%%

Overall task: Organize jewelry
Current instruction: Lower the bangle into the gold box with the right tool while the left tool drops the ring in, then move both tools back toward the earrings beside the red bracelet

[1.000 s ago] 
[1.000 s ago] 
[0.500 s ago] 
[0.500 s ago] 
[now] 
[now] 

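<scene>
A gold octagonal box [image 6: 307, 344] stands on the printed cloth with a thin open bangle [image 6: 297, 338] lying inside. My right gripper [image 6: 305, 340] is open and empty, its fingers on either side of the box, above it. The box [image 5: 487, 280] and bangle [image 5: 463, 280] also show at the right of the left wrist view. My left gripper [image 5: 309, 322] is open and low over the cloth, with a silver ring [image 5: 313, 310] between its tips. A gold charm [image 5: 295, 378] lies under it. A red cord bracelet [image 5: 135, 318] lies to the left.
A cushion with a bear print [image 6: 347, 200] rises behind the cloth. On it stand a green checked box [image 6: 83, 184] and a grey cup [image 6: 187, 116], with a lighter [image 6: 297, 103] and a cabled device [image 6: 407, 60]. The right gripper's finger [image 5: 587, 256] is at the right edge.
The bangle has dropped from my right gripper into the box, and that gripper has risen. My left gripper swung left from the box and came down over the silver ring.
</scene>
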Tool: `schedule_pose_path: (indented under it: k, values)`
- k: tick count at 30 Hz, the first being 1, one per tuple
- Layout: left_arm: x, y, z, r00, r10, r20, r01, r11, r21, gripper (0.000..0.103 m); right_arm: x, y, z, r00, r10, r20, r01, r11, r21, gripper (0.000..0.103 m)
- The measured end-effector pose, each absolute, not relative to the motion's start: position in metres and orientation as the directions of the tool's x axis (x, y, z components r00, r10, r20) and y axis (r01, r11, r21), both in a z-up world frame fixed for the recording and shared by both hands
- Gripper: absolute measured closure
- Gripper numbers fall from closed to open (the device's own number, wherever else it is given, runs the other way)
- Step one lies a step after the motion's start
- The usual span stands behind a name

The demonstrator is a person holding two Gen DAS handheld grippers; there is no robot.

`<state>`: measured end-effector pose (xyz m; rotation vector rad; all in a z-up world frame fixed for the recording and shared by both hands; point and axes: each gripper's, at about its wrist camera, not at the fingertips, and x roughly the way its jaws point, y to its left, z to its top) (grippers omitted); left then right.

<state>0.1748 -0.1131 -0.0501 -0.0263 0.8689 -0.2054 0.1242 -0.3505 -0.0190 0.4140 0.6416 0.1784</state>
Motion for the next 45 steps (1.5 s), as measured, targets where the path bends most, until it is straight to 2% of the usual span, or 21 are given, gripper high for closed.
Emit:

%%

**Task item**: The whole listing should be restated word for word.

**Exercise solution**:
Overall task: Organize jewelry
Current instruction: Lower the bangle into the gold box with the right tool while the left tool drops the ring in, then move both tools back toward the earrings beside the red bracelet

[1.000 s ago] 
[1.000 s ago] 
[0.500 s ago] 
[0.500 s ago] 
[now] 
[now] 

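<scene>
A gold octagonal box [image 6: 307, 344] stands on the printed cloth with a thin open bangle [image 6: 297, 338] lying inside. My right gripper [image 6: 305, 340] is open and empty, its fingers on either side of the box, above it. The box [image 5: 487, 280] and bangle [image 5: 463, 280] also show at the right of the left wrist view. My left gripper [image 5: 309, 322] is open and low over the cloth, with a silver ring [image 5: 313, 310] between its tips. A gold charm [image 5: 295, 378] lies under it. A red cord bracelet [image 5: 135, 318] lies to the left.
A cushion with a bear print [image 6: 347, 200] rises behind the cloth. On it stand a green checked box [image 6: 83, 184] and a grey cup [image 6: 187, 116], with a lighter [image 6: 297, 103] and a cabled device [image 6: 407, 60]. The right gripper's finger [image 5: 587, 256] is at the right edge.
The bangle has dropped from my right gripper into the box, and that gripper has risen. My left gripper swung left from the box and came down over the silver ring.
</scene>
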Tool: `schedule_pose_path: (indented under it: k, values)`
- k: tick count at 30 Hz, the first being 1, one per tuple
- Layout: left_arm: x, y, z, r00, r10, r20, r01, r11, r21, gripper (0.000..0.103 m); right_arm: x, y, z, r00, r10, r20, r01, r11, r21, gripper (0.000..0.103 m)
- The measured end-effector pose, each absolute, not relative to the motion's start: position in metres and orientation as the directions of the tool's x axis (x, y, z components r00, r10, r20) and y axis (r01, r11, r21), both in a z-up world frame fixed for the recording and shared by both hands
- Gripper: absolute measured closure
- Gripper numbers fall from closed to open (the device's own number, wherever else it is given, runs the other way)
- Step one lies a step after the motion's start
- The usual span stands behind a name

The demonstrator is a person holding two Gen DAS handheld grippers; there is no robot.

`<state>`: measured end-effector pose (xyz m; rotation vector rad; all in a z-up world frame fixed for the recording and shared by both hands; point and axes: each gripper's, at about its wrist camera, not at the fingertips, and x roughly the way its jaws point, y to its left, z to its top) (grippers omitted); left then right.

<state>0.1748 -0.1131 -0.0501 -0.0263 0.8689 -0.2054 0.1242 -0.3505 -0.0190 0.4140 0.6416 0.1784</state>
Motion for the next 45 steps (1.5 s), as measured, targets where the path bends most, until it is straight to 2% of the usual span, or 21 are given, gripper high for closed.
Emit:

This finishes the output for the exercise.